* DATA SUPPLIED *
- - - - -
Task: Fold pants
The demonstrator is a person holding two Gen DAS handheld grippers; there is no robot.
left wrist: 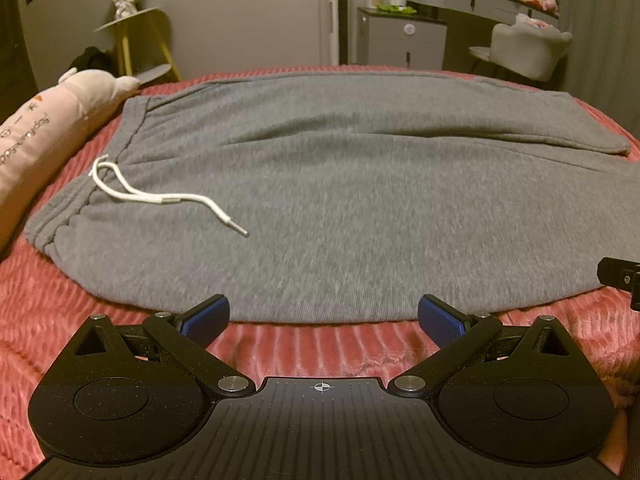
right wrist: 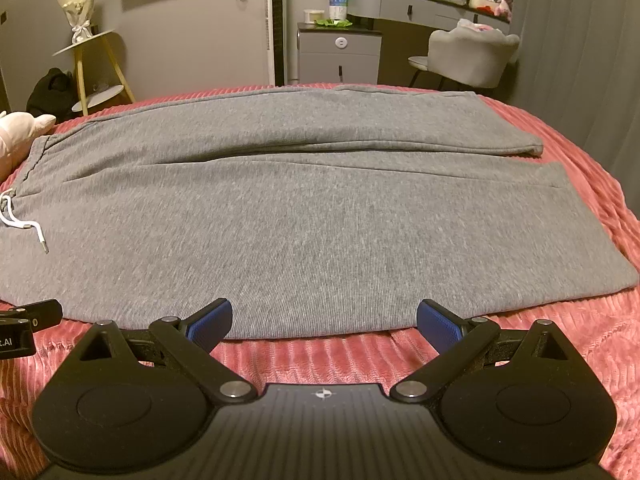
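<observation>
Grey sweatpants (left wrist: 340,184) lie flat across the red bedspread (left wrist: 312,352), waistband to the left, legs running right. A white drawstring (left wrist: 160,196) lies on the fabric by the waistband. My left gripper (left wrist: 323,320) is open and empty, just short of the pants' near edge. In the right wrist view the pants (right wrist: 320,220) show both legs with hems at the right, and the drawstring (right wrist: 24,226) is at the left. My right gripper (right wrist: 325,322) is open and empty at the near edge of the front leg.
A pink plush pillow (left wrist: 52,128) lies at the bed's left side beside the waistband. Beyond the bed stand a yellow side table (left wrist: 136,36), a grey cabinet (right wrist: 340,56), a chair (right wrist: 468,56) and a vanity desk (right wrist: 424,4).
</observation>
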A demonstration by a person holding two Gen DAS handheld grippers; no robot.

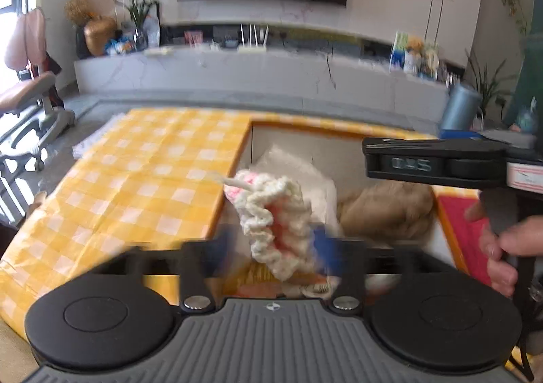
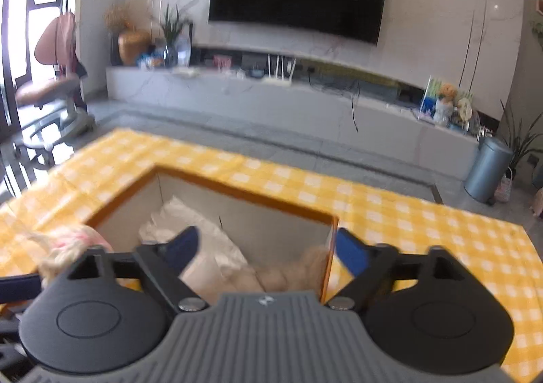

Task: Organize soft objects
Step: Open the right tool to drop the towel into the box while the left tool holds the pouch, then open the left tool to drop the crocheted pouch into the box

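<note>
My left gripper (image 1: 275,243) is shut on a crocheted white and pink soft toy (image 1: 275,216) and holds it above the open orange-rimmed box (image 1: 234,162). The fingers are blurred by motion. Inside the box lie a white plastic-wrapped soft item (image 1: 305,172) and a tan plush (image 1: 387,210). My right gripper (image 2: 266,247) is open and empty, hovering over the same box (image 2: 244,196). The white item (image 2: 203,230) and the tan plush (image 2: 288,274) show between its fingers. The crocheted toy (image 2: 68,247) appears at the left edge of the right wrist view.
The box sits on a table with a yellow checked cloth (image 1: 142,172). The right gripper's body (image 1: 441,162) and hand are at the right of the left wrist view. A red mat (image 1: 461,220) lies right of the box. A TV wall, chair and bin stand beyond.
</note>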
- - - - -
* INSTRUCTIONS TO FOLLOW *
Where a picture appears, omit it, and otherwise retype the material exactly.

* TASK RESULT *
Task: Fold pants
The demonstrator is a person holding two Gen DAS handheld grippers; there is no robot.
left wrist: 
right wrist: 
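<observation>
Grey sweatpants (left wrist: 340,184) lie flat across the red bedspread (left wrist: 312,352), waistband to the left, legs running right. A white drawstring (left wrist: 160,196) lies on the fabric by the waistband. My left gripper (left wrist: 323,320) is open and empty, just short of the pants' near edge. In the right wrist view the pants (right wrist: 320,220) show both legs with hems at the right, and the drawstring (right wrist: 24,226) is at the left. My right gripper (right wrist: 325,322) is open and empty at the near edge of the front leg.
A pink plush pillow (left wrist: 52,128) lies at the bed's left side beside the waistband. Beyond the bed stand a yellow side table (left wrist: 136,36), a grey cabinet (right wrist: 340,56), a chair (right wrist: 468,56) and a vanity desk (right wrist: 424,4).
</observation>
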A demonstration by a person holding two Gen DAS handheld grippers; no robot.


Task: Organize soft objects
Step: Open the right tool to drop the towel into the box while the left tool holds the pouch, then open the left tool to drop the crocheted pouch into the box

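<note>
My left gripper (image 1: 275,243) is shut on a crocheted white and pink soft toy (image 1: 275,216) and holds it above the open orange-rimmed box (image 1: 234,162). The fingers are blurred by motion. Inside the box lie a white plastic-wrapped soft item (image 1: 305,172) and a tan plush (image 1: 387,210). My right gripper (image 2: 266,247) is open and empty, hovering over the same box (image 2: 244,196). The white item (image 2: 203,230) and the tan plush (image 2: 288,274) show between its fingers. The crocheted toy (image 2: 68,247) appears at the left edge of the right wrist view.
The box sits on a table with a yellow checked cloth (image 1: 142,172). The right gripper's body (image 1: 441,162) and hand are at the right of the left wrist view. A red mat (image 1: 461,220) lies right of the box. A TV wall, chair and bin stand beyond.
</note>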

Nothing remains to be done, and the exercise is complete.